Надо полагать, что эти негодяи уже тогда были наказаны, проходило немного времени и их самих и их родственников волокли по разнарядке в различные "лаги" — валить лес, крушить скалы, пробивать туннели, копать каналы... А более отдаленное наказание и поныне несет наш многострадальный народ...

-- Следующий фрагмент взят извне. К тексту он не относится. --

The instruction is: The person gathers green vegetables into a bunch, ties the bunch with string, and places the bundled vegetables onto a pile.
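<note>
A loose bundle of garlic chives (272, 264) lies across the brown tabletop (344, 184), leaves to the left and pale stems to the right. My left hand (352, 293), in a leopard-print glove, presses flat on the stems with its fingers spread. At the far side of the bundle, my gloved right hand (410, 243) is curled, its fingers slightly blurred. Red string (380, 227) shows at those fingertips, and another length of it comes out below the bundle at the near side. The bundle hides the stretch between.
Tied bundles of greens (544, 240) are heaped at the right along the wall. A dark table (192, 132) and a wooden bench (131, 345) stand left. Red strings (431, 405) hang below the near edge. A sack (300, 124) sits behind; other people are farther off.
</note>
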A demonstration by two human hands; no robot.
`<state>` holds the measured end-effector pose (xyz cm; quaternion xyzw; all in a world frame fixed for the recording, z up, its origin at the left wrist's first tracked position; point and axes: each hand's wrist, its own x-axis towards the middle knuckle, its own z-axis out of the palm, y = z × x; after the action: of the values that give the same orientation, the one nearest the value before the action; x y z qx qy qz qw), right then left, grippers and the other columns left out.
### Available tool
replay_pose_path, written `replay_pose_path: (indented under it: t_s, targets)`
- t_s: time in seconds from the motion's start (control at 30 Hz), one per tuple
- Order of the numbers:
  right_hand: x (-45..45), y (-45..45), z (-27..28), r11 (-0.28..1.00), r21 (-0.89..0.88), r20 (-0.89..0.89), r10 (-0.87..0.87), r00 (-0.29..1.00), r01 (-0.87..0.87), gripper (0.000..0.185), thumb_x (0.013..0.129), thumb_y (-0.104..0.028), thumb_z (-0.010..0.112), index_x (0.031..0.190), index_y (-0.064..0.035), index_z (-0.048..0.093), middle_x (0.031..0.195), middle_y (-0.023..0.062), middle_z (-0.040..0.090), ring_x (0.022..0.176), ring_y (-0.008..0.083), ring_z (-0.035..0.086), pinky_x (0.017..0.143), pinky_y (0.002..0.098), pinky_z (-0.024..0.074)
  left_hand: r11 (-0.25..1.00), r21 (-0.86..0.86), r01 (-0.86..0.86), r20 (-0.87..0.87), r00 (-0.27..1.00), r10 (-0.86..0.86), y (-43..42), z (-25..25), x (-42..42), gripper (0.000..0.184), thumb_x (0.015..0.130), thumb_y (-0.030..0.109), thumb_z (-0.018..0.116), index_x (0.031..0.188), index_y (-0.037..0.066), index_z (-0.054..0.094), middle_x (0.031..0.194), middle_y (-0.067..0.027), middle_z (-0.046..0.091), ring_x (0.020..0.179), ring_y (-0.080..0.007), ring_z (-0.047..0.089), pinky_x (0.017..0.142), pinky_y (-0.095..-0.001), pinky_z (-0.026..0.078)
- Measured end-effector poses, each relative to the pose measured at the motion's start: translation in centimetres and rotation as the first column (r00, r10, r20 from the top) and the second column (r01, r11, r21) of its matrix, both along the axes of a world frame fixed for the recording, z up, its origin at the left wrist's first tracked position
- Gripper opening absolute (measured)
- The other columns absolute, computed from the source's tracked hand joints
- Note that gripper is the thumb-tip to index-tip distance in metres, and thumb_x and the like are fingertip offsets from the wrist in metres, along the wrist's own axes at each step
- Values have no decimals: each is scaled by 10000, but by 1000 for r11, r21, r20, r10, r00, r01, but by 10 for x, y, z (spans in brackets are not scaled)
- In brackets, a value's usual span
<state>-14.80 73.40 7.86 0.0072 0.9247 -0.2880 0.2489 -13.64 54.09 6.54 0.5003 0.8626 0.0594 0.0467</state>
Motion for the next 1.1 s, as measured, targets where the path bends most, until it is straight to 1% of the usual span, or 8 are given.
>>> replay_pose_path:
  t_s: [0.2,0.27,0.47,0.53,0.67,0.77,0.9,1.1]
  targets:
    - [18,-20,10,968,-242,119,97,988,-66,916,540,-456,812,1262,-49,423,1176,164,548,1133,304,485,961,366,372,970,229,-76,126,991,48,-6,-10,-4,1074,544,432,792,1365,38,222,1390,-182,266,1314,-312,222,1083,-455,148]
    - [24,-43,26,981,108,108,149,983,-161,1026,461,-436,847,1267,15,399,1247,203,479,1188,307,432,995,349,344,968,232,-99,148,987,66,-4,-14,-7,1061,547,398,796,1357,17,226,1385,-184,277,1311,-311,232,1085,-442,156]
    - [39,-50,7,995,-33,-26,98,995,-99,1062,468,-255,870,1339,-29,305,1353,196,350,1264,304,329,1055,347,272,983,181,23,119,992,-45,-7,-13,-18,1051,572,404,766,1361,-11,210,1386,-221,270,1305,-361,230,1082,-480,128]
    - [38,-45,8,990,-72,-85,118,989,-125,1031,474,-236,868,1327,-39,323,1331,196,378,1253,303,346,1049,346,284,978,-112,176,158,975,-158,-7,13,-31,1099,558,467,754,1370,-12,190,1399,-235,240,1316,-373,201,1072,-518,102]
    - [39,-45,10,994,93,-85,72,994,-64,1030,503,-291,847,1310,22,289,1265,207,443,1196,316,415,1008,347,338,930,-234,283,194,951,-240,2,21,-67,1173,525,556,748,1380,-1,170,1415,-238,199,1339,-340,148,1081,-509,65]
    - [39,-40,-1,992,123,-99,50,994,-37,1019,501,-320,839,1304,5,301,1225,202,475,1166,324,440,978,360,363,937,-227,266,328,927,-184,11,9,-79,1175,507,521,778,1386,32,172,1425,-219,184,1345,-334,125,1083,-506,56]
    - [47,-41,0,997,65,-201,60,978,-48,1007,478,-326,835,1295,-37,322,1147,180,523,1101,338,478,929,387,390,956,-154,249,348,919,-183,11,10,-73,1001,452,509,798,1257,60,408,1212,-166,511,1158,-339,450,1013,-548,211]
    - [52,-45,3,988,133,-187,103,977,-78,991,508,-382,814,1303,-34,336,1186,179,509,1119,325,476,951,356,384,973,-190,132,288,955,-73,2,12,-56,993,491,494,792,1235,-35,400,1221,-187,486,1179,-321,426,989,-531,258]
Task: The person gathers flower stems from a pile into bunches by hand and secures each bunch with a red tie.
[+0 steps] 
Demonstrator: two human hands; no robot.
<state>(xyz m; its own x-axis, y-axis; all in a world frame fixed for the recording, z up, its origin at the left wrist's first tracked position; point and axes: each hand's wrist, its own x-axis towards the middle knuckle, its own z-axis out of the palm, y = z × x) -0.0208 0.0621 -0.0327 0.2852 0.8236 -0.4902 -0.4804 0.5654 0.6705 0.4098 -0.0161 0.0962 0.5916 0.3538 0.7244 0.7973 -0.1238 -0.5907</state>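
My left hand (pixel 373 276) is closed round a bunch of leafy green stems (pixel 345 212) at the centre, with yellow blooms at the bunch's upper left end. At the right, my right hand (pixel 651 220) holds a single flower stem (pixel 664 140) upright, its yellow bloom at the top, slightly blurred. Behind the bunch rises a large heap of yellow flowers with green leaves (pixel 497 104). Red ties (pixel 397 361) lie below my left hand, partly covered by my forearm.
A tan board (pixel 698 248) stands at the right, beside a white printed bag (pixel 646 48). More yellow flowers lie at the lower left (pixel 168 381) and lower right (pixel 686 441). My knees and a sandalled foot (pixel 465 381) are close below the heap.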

У Булгакова же толпа в ожидании оглашения приговора не кричит: "Распни Его!", а просто гудит, как всякая толпа, а в данном случае ей не терпится узнать, кого же отпустят на самом пороге смерти... Тут все не так, как в Евангелиях, — страх перед кесарем пронизывает Пилата еще в процессе допроса, когда перед ним возникает видение императора Тиверия в редкозубом венце и с язвой на лбу, и он понимает, что, оправдав Иешуа, он подпишет приговор самому себе и даже говорит ему об этом: "Или ты думаешь, что я готов занять твое место?" — Это ведь тот же принцип, что был у нас: упустил заключенного — занимай его место... Это уже потом, когда судьба Иешуа была окончательно определена, Кайфа пугает Пилата, что нажалуется на него кесарю, но страх уже сделал свое дело — смертный приговор вынесен... Доноса на себя Пилат не боится, сейчас он сам грозится послать кесарю весть о том, как в Иудее первосвященники спасают от смерти явных преступников-убийц. В Евангелиях кесарь возникает под крики: "Распни, распни Его!" — у Луки — мельком, когда первосвященники, старейшины и книжники обвиняли Христа, что он запрещает давать подать кесарю; у Иоанна: "Иудеи же кричали: если отпустишь Его, ты не друг кесарю..." (19-12). "Пилат, услышав это слово, больше убоялся" — а поначалу убоялся он после того, как они сказали: "Он должен умереть, потому что сделал Себя Сыном Божиим" (19-7,8). Булгакову нужно было подчеркнуть, что страх уже живет в прокураторах, они сами, без всякого напоминания помнят и о "кесаре", и о 58-й статье...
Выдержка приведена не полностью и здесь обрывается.